Marketing Information
Services Spring 2000 |
COURSE NOTES FOR SPRING
Social Marketing - March 1, 2000
Andreasen ("Challenges for the Sciences and Practice of Social Marketing," by Alan R. Andreasen, pp. 3-20 in Social Marketing; Theoretical and Practical Pespectives. M.E.Goldberg, M. Fishbein, S.E. Middlestadt, eds. Mahwah, NJ: Lawrence Erlbaum Associates, 1997) synthesizes a number of propositions from the social science literature to develop a model for social marketing programs. His model is as follows:
This framework is useful for both research and strategy. For research, it suggests what to ask about when studying consumers.
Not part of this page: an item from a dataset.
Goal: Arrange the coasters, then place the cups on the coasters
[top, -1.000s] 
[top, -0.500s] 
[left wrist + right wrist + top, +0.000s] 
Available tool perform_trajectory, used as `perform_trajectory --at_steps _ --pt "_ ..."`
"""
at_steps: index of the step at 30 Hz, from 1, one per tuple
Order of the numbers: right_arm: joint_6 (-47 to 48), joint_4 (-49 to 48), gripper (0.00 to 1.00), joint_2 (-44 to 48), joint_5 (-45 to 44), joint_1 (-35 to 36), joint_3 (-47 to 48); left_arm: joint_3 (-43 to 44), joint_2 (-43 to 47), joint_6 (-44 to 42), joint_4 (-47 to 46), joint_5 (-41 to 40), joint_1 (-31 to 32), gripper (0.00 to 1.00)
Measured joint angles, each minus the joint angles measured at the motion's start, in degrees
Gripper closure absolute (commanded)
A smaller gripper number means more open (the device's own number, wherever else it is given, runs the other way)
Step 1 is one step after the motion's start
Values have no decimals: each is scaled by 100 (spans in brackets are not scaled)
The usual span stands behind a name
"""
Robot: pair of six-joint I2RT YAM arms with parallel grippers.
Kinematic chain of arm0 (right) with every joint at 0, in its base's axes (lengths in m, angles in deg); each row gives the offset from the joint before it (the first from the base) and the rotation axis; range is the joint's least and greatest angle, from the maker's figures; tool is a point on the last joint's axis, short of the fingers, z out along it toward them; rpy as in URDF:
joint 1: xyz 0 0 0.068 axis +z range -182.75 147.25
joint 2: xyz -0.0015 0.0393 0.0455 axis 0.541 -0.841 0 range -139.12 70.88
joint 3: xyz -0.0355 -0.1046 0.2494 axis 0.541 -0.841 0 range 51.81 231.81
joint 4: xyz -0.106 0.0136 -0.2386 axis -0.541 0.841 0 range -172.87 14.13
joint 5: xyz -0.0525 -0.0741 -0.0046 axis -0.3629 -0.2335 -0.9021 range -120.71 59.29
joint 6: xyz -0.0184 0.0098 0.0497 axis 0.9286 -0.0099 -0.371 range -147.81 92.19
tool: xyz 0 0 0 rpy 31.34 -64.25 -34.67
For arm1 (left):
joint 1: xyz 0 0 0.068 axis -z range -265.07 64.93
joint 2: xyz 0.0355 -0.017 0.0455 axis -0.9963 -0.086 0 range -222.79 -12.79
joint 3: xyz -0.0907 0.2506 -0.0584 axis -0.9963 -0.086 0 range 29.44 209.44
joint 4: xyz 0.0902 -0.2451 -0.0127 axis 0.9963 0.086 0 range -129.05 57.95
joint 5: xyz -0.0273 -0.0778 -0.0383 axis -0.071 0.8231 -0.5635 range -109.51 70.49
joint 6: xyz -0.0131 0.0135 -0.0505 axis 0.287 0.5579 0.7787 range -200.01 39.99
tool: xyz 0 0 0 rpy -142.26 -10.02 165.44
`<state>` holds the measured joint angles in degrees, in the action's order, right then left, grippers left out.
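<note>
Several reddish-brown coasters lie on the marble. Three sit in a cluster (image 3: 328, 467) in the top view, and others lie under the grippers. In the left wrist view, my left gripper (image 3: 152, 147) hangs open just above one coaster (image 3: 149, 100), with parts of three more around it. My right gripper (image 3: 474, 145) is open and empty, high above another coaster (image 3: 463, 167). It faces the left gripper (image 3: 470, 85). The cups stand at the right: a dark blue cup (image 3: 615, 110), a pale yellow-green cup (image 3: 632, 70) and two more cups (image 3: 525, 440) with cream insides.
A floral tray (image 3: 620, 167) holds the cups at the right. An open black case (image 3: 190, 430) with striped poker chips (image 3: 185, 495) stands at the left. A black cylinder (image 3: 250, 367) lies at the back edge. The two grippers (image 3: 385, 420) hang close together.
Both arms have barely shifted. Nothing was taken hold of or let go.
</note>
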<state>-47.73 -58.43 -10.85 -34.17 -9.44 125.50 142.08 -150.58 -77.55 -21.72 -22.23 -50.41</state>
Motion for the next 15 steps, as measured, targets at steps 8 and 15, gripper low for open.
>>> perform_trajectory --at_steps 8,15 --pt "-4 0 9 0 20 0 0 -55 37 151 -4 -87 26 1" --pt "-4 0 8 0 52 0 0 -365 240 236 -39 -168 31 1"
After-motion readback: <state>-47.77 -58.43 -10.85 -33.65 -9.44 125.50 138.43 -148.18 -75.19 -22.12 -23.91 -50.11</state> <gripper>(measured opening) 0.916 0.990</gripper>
It encourages the marketer to know the stage in which the target market is, what the consumers perceive the consequences of the behavior to be, what they think others want them to do, and whether they think they can actually make the behavior happen. The model can be used as a checklist of what needs to be done that is grounded in how people act.
- The behaviors that social markets attempt to influence are high involvement behaviors.
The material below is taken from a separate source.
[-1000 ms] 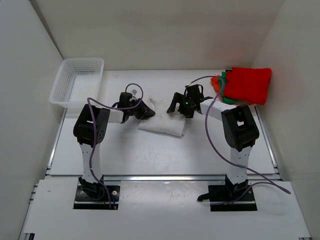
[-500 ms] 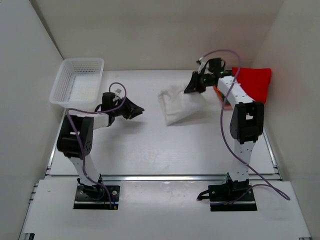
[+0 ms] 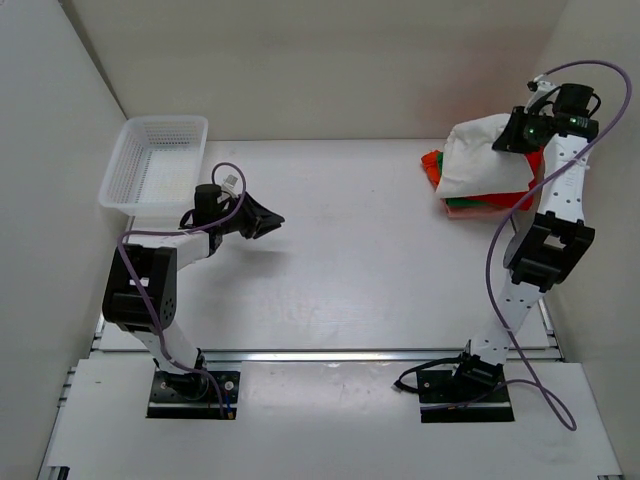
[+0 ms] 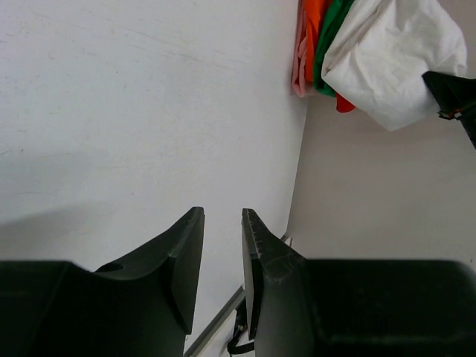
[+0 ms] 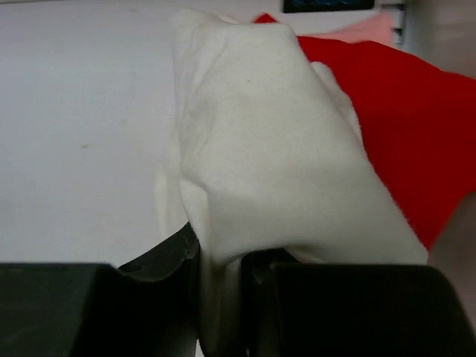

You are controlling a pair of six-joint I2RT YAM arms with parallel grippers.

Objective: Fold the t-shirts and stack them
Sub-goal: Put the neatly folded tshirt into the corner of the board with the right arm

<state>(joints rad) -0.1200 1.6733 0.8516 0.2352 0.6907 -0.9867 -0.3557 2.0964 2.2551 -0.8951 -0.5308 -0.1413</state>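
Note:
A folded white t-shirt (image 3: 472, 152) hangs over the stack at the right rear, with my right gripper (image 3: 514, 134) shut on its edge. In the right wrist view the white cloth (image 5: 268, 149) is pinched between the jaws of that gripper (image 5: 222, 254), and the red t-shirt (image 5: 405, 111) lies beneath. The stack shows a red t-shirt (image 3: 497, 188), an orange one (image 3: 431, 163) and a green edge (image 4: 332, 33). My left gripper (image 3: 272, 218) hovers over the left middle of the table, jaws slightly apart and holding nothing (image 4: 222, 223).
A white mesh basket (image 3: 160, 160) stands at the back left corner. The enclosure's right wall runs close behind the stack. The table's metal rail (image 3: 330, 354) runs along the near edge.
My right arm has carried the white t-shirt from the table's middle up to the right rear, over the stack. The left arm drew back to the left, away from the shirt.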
- Consumers typically following a four stage model in considering high involvement actions:
The Contemplation Stage can be further divided into Early and Late Contemplation stages.
- Precontemplation
- Contemplation
- Action
- Maintenance
- At the Precontemplation Stage, the major social marketing challenge is to overcome one or both of two problems. Target audience members may not see the proposed behavior as relevant to their own needs and wants either through unawareness of because of a belief that the behavior is not appropriate for someone like them. The consumer may selectively ignore or screen out social marketing messages. Useful techniques for the social marketer are educational programs and media advocacy.
- After the Precontemplation Stage, behavior is driven by a number of factors: perceived benefits, perceived costs, perceived social influences, and perceived behavioral control.
- To move consumers from the Contemplation Stage to Action, marketers must increase perceived benefits, decrease perceived costs, increase perceived social pressure, and increase perceived behavioral control.
- After the consumer has taken initial action, then behavioral models become more important than cognitive models. To maintain new behavioral patterns, consumers must feel rewarded. They need regular reminders until the new behaviors become habitual and old behavior is no longer an option.
Andreasen suggests lifestyle segmentation is better than (or used in addition to) simple demographic segmentation. It may help in portraying how a representative of the target market might be portrayed in an ad or how he/she might be spoken to.
In addition to the four elements in the model (benefits, costs, the influence of others, and self-efficacy (e.g., can I do it?)), some other factors that influence behavior can also be used.
Some of the factors to consider in social marketing include:
- Environmental constraints are the conditions in the target audience's surroundings that make it impossible for the behavior to be performed. These are especially important in moving from Contemplation to Action. If behavioral constraints are the critical component, then action must be taken to remove the constraints.
- Skills needed to perform the behavior are also important and have a major influence on self-efficacy, that is, the consumer's perception that he/she can actually carry out the behavior. If skills are crucial, then training must be provided directly or indirectly.
- Another component is self-standards. People decide what to do in part based on whether the action fits with their conception of who they are. A person must perceive that performance of the behavior is consistent with he/her self-image and doesn't violate personal standards. Messages that show the individual that the behavior is "something people like you are doing" are useful. Self-regulation and self-reward play into this as well. The role of others in influencing behavior is important. Sometimes social pressure can be brought to bear.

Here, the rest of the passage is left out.